> [Assignment]: What you output should match the data below exactly.

(Supplied material begins)

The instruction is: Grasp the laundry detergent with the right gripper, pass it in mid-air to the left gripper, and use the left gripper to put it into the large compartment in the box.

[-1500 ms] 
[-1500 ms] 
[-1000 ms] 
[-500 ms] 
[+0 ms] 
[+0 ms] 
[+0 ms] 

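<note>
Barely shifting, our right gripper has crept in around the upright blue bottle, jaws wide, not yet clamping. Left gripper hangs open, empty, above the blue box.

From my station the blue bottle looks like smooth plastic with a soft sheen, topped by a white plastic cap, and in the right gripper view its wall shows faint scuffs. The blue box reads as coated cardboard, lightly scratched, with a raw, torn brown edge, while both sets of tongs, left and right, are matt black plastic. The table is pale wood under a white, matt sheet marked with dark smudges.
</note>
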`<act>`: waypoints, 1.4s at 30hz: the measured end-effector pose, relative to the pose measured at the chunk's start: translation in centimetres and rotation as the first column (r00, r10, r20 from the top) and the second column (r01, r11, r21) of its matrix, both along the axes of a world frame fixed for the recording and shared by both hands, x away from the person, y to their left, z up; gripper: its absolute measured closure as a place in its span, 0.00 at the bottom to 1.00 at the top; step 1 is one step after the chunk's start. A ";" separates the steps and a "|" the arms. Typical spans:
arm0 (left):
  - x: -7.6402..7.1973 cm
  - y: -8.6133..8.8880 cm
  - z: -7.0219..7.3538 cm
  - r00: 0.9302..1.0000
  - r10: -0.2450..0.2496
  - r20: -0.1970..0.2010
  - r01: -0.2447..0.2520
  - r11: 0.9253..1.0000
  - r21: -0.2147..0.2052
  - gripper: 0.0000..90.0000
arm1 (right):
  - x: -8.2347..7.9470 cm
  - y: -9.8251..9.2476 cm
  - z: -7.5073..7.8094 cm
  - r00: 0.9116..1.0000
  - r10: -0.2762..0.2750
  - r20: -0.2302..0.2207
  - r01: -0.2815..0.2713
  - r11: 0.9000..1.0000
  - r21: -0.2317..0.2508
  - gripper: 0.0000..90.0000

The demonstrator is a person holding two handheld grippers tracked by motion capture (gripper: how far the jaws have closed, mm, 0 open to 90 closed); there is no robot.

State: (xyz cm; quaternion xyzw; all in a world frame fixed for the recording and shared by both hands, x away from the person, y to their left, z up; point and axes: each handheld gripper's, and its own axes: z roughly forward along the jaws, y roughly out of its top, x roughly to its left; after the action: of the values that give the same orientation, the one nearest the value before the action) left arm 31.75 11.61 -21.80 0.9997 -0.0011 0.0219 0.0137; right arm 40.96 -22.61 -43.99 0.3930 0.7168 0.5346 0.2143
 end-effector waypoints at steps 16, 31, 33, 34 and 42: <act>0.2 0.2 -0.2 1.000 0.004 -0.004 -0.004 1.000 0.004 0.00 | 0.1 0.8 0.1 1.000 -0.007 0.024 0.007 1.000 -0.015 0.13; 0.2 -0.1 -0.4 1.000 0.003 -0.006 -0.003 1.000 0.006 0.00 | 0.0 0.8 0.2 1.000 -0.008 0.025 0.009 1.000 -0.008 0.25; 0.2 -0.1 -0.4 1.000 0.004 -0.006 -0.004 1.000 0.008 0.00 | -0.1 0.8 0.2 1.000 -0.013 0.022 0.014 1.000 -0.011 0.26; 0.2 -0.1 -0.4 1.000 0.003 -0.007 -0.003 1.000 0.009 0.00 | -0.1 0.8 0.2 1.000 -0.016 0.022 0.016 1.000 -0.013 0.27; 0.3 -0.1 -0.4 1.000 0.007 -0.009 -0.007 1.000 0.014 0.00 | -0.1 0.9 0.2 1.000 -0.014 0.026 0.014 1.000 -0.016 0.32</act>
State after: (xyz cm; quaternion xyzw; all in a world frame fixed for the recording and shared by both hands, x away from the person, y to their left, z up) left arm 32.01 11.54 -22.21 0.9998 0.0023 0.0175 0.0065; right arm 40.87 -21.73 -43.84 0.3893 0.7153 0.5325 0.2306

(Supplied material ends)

> [Output for this exercise]:
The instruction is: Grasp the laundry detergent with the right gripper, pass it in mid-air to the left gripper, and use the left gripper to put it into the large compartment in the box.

[-1500 ms] 
[-1500 ms] 
[-1000 ms] 
[-500 ms] 
[+0 ms] 
[+0 ms] 
[+0 ms] 

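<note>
Barely shifting, our right gripper has crept in around the upright blue bottle, jaws wide, not yet clamping. Left gripper hangs open, empty, above the blue box.

From my station the blue bottle looks like smooth plastic with a soft sheen, topped by a white plastic cap, and in the right gripper view its wall shows faint scuffs. The blue box reads as coated cardboard, lightly scratched, with a raw, torn brown edge, while both sets of tongs, left and right, are matt black plastic. The table is pale wood under a white, matt sheet marked with dark smudges.
</note>
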`<act>`: waypoints, 1.4s at 30hz: the measured end-effector pose, relative to the pose measured at the chunk's start: translation in centimetres and rotation as the first column (r00, r10, r20 from the top) and the second column (r01, r11, r21) of its matrix, both along the axes of a world frame fixed for the recording and shared by both hands, x away from the person, y to their left, z up; gripper: its absolute measured closure as a place in its span, 0.00 at the bottom to 1.00 at the top; step 1 is one step after the chunk's start. A ";" separates the steps and a "|" the arms. Typical spans:
arm0 (left):
  - x: -7.6402..7.1973 cm
  - y: -8.6133..8.8880 cm
  - z: -7.0219..7.3538 cm
  - r00: 0.9302..1.0000
  - r10: -0.2450..0.2496
  - r20: -0.1970..0.2010
  - r01: -0.2447..0.2520
  - r11: 0.9253..1.0000
  - r21: -0.2147..0.2052
  - gripper: 0.0000..90.0000
arm1 (right):
  - x: -8.2347..7.9470 cm
  - y: -9.8251..9.2476 cm
  - z: -7.5073..7.8094 cm
  - r00: 0.9116..1.0000
  - r10: -0.2762..0.2750
  - r20: -0.2302..0.2207
  - r01: -0.2815..0.2713
  - r11: 0.9000..1.0000
  - r21: -0.2317..0.2508
  - gripper: 0.0000..90.0000

The demonstrator is a person holding two handheld grippers tracked by motion capture (gripper: how far the jaws have closed, mm, 0 open to 90 closed); there is no robot.

State: (xyz cm; quaternion xyzw; all in a world frame fixed for the recording and shared by both hands, x away from the person, y to their left, z up; point and axes: each handheld gripper's, and its own axes: z roughly forward along the jaws, y roughly out of its top, x roughly to its left; after the action: of the values that give the same orientation, the one nearest the value before the action) left arm 31.75 11.61 -21.80 0.9997 -0.0011 0.0219 0.0137; right arm 40.96 -22.61 -43.99 0.3930 0.7168 0.5346 0.2143
 end-effector waypoints at steps 16, 31, 33, 34 and 42: <act>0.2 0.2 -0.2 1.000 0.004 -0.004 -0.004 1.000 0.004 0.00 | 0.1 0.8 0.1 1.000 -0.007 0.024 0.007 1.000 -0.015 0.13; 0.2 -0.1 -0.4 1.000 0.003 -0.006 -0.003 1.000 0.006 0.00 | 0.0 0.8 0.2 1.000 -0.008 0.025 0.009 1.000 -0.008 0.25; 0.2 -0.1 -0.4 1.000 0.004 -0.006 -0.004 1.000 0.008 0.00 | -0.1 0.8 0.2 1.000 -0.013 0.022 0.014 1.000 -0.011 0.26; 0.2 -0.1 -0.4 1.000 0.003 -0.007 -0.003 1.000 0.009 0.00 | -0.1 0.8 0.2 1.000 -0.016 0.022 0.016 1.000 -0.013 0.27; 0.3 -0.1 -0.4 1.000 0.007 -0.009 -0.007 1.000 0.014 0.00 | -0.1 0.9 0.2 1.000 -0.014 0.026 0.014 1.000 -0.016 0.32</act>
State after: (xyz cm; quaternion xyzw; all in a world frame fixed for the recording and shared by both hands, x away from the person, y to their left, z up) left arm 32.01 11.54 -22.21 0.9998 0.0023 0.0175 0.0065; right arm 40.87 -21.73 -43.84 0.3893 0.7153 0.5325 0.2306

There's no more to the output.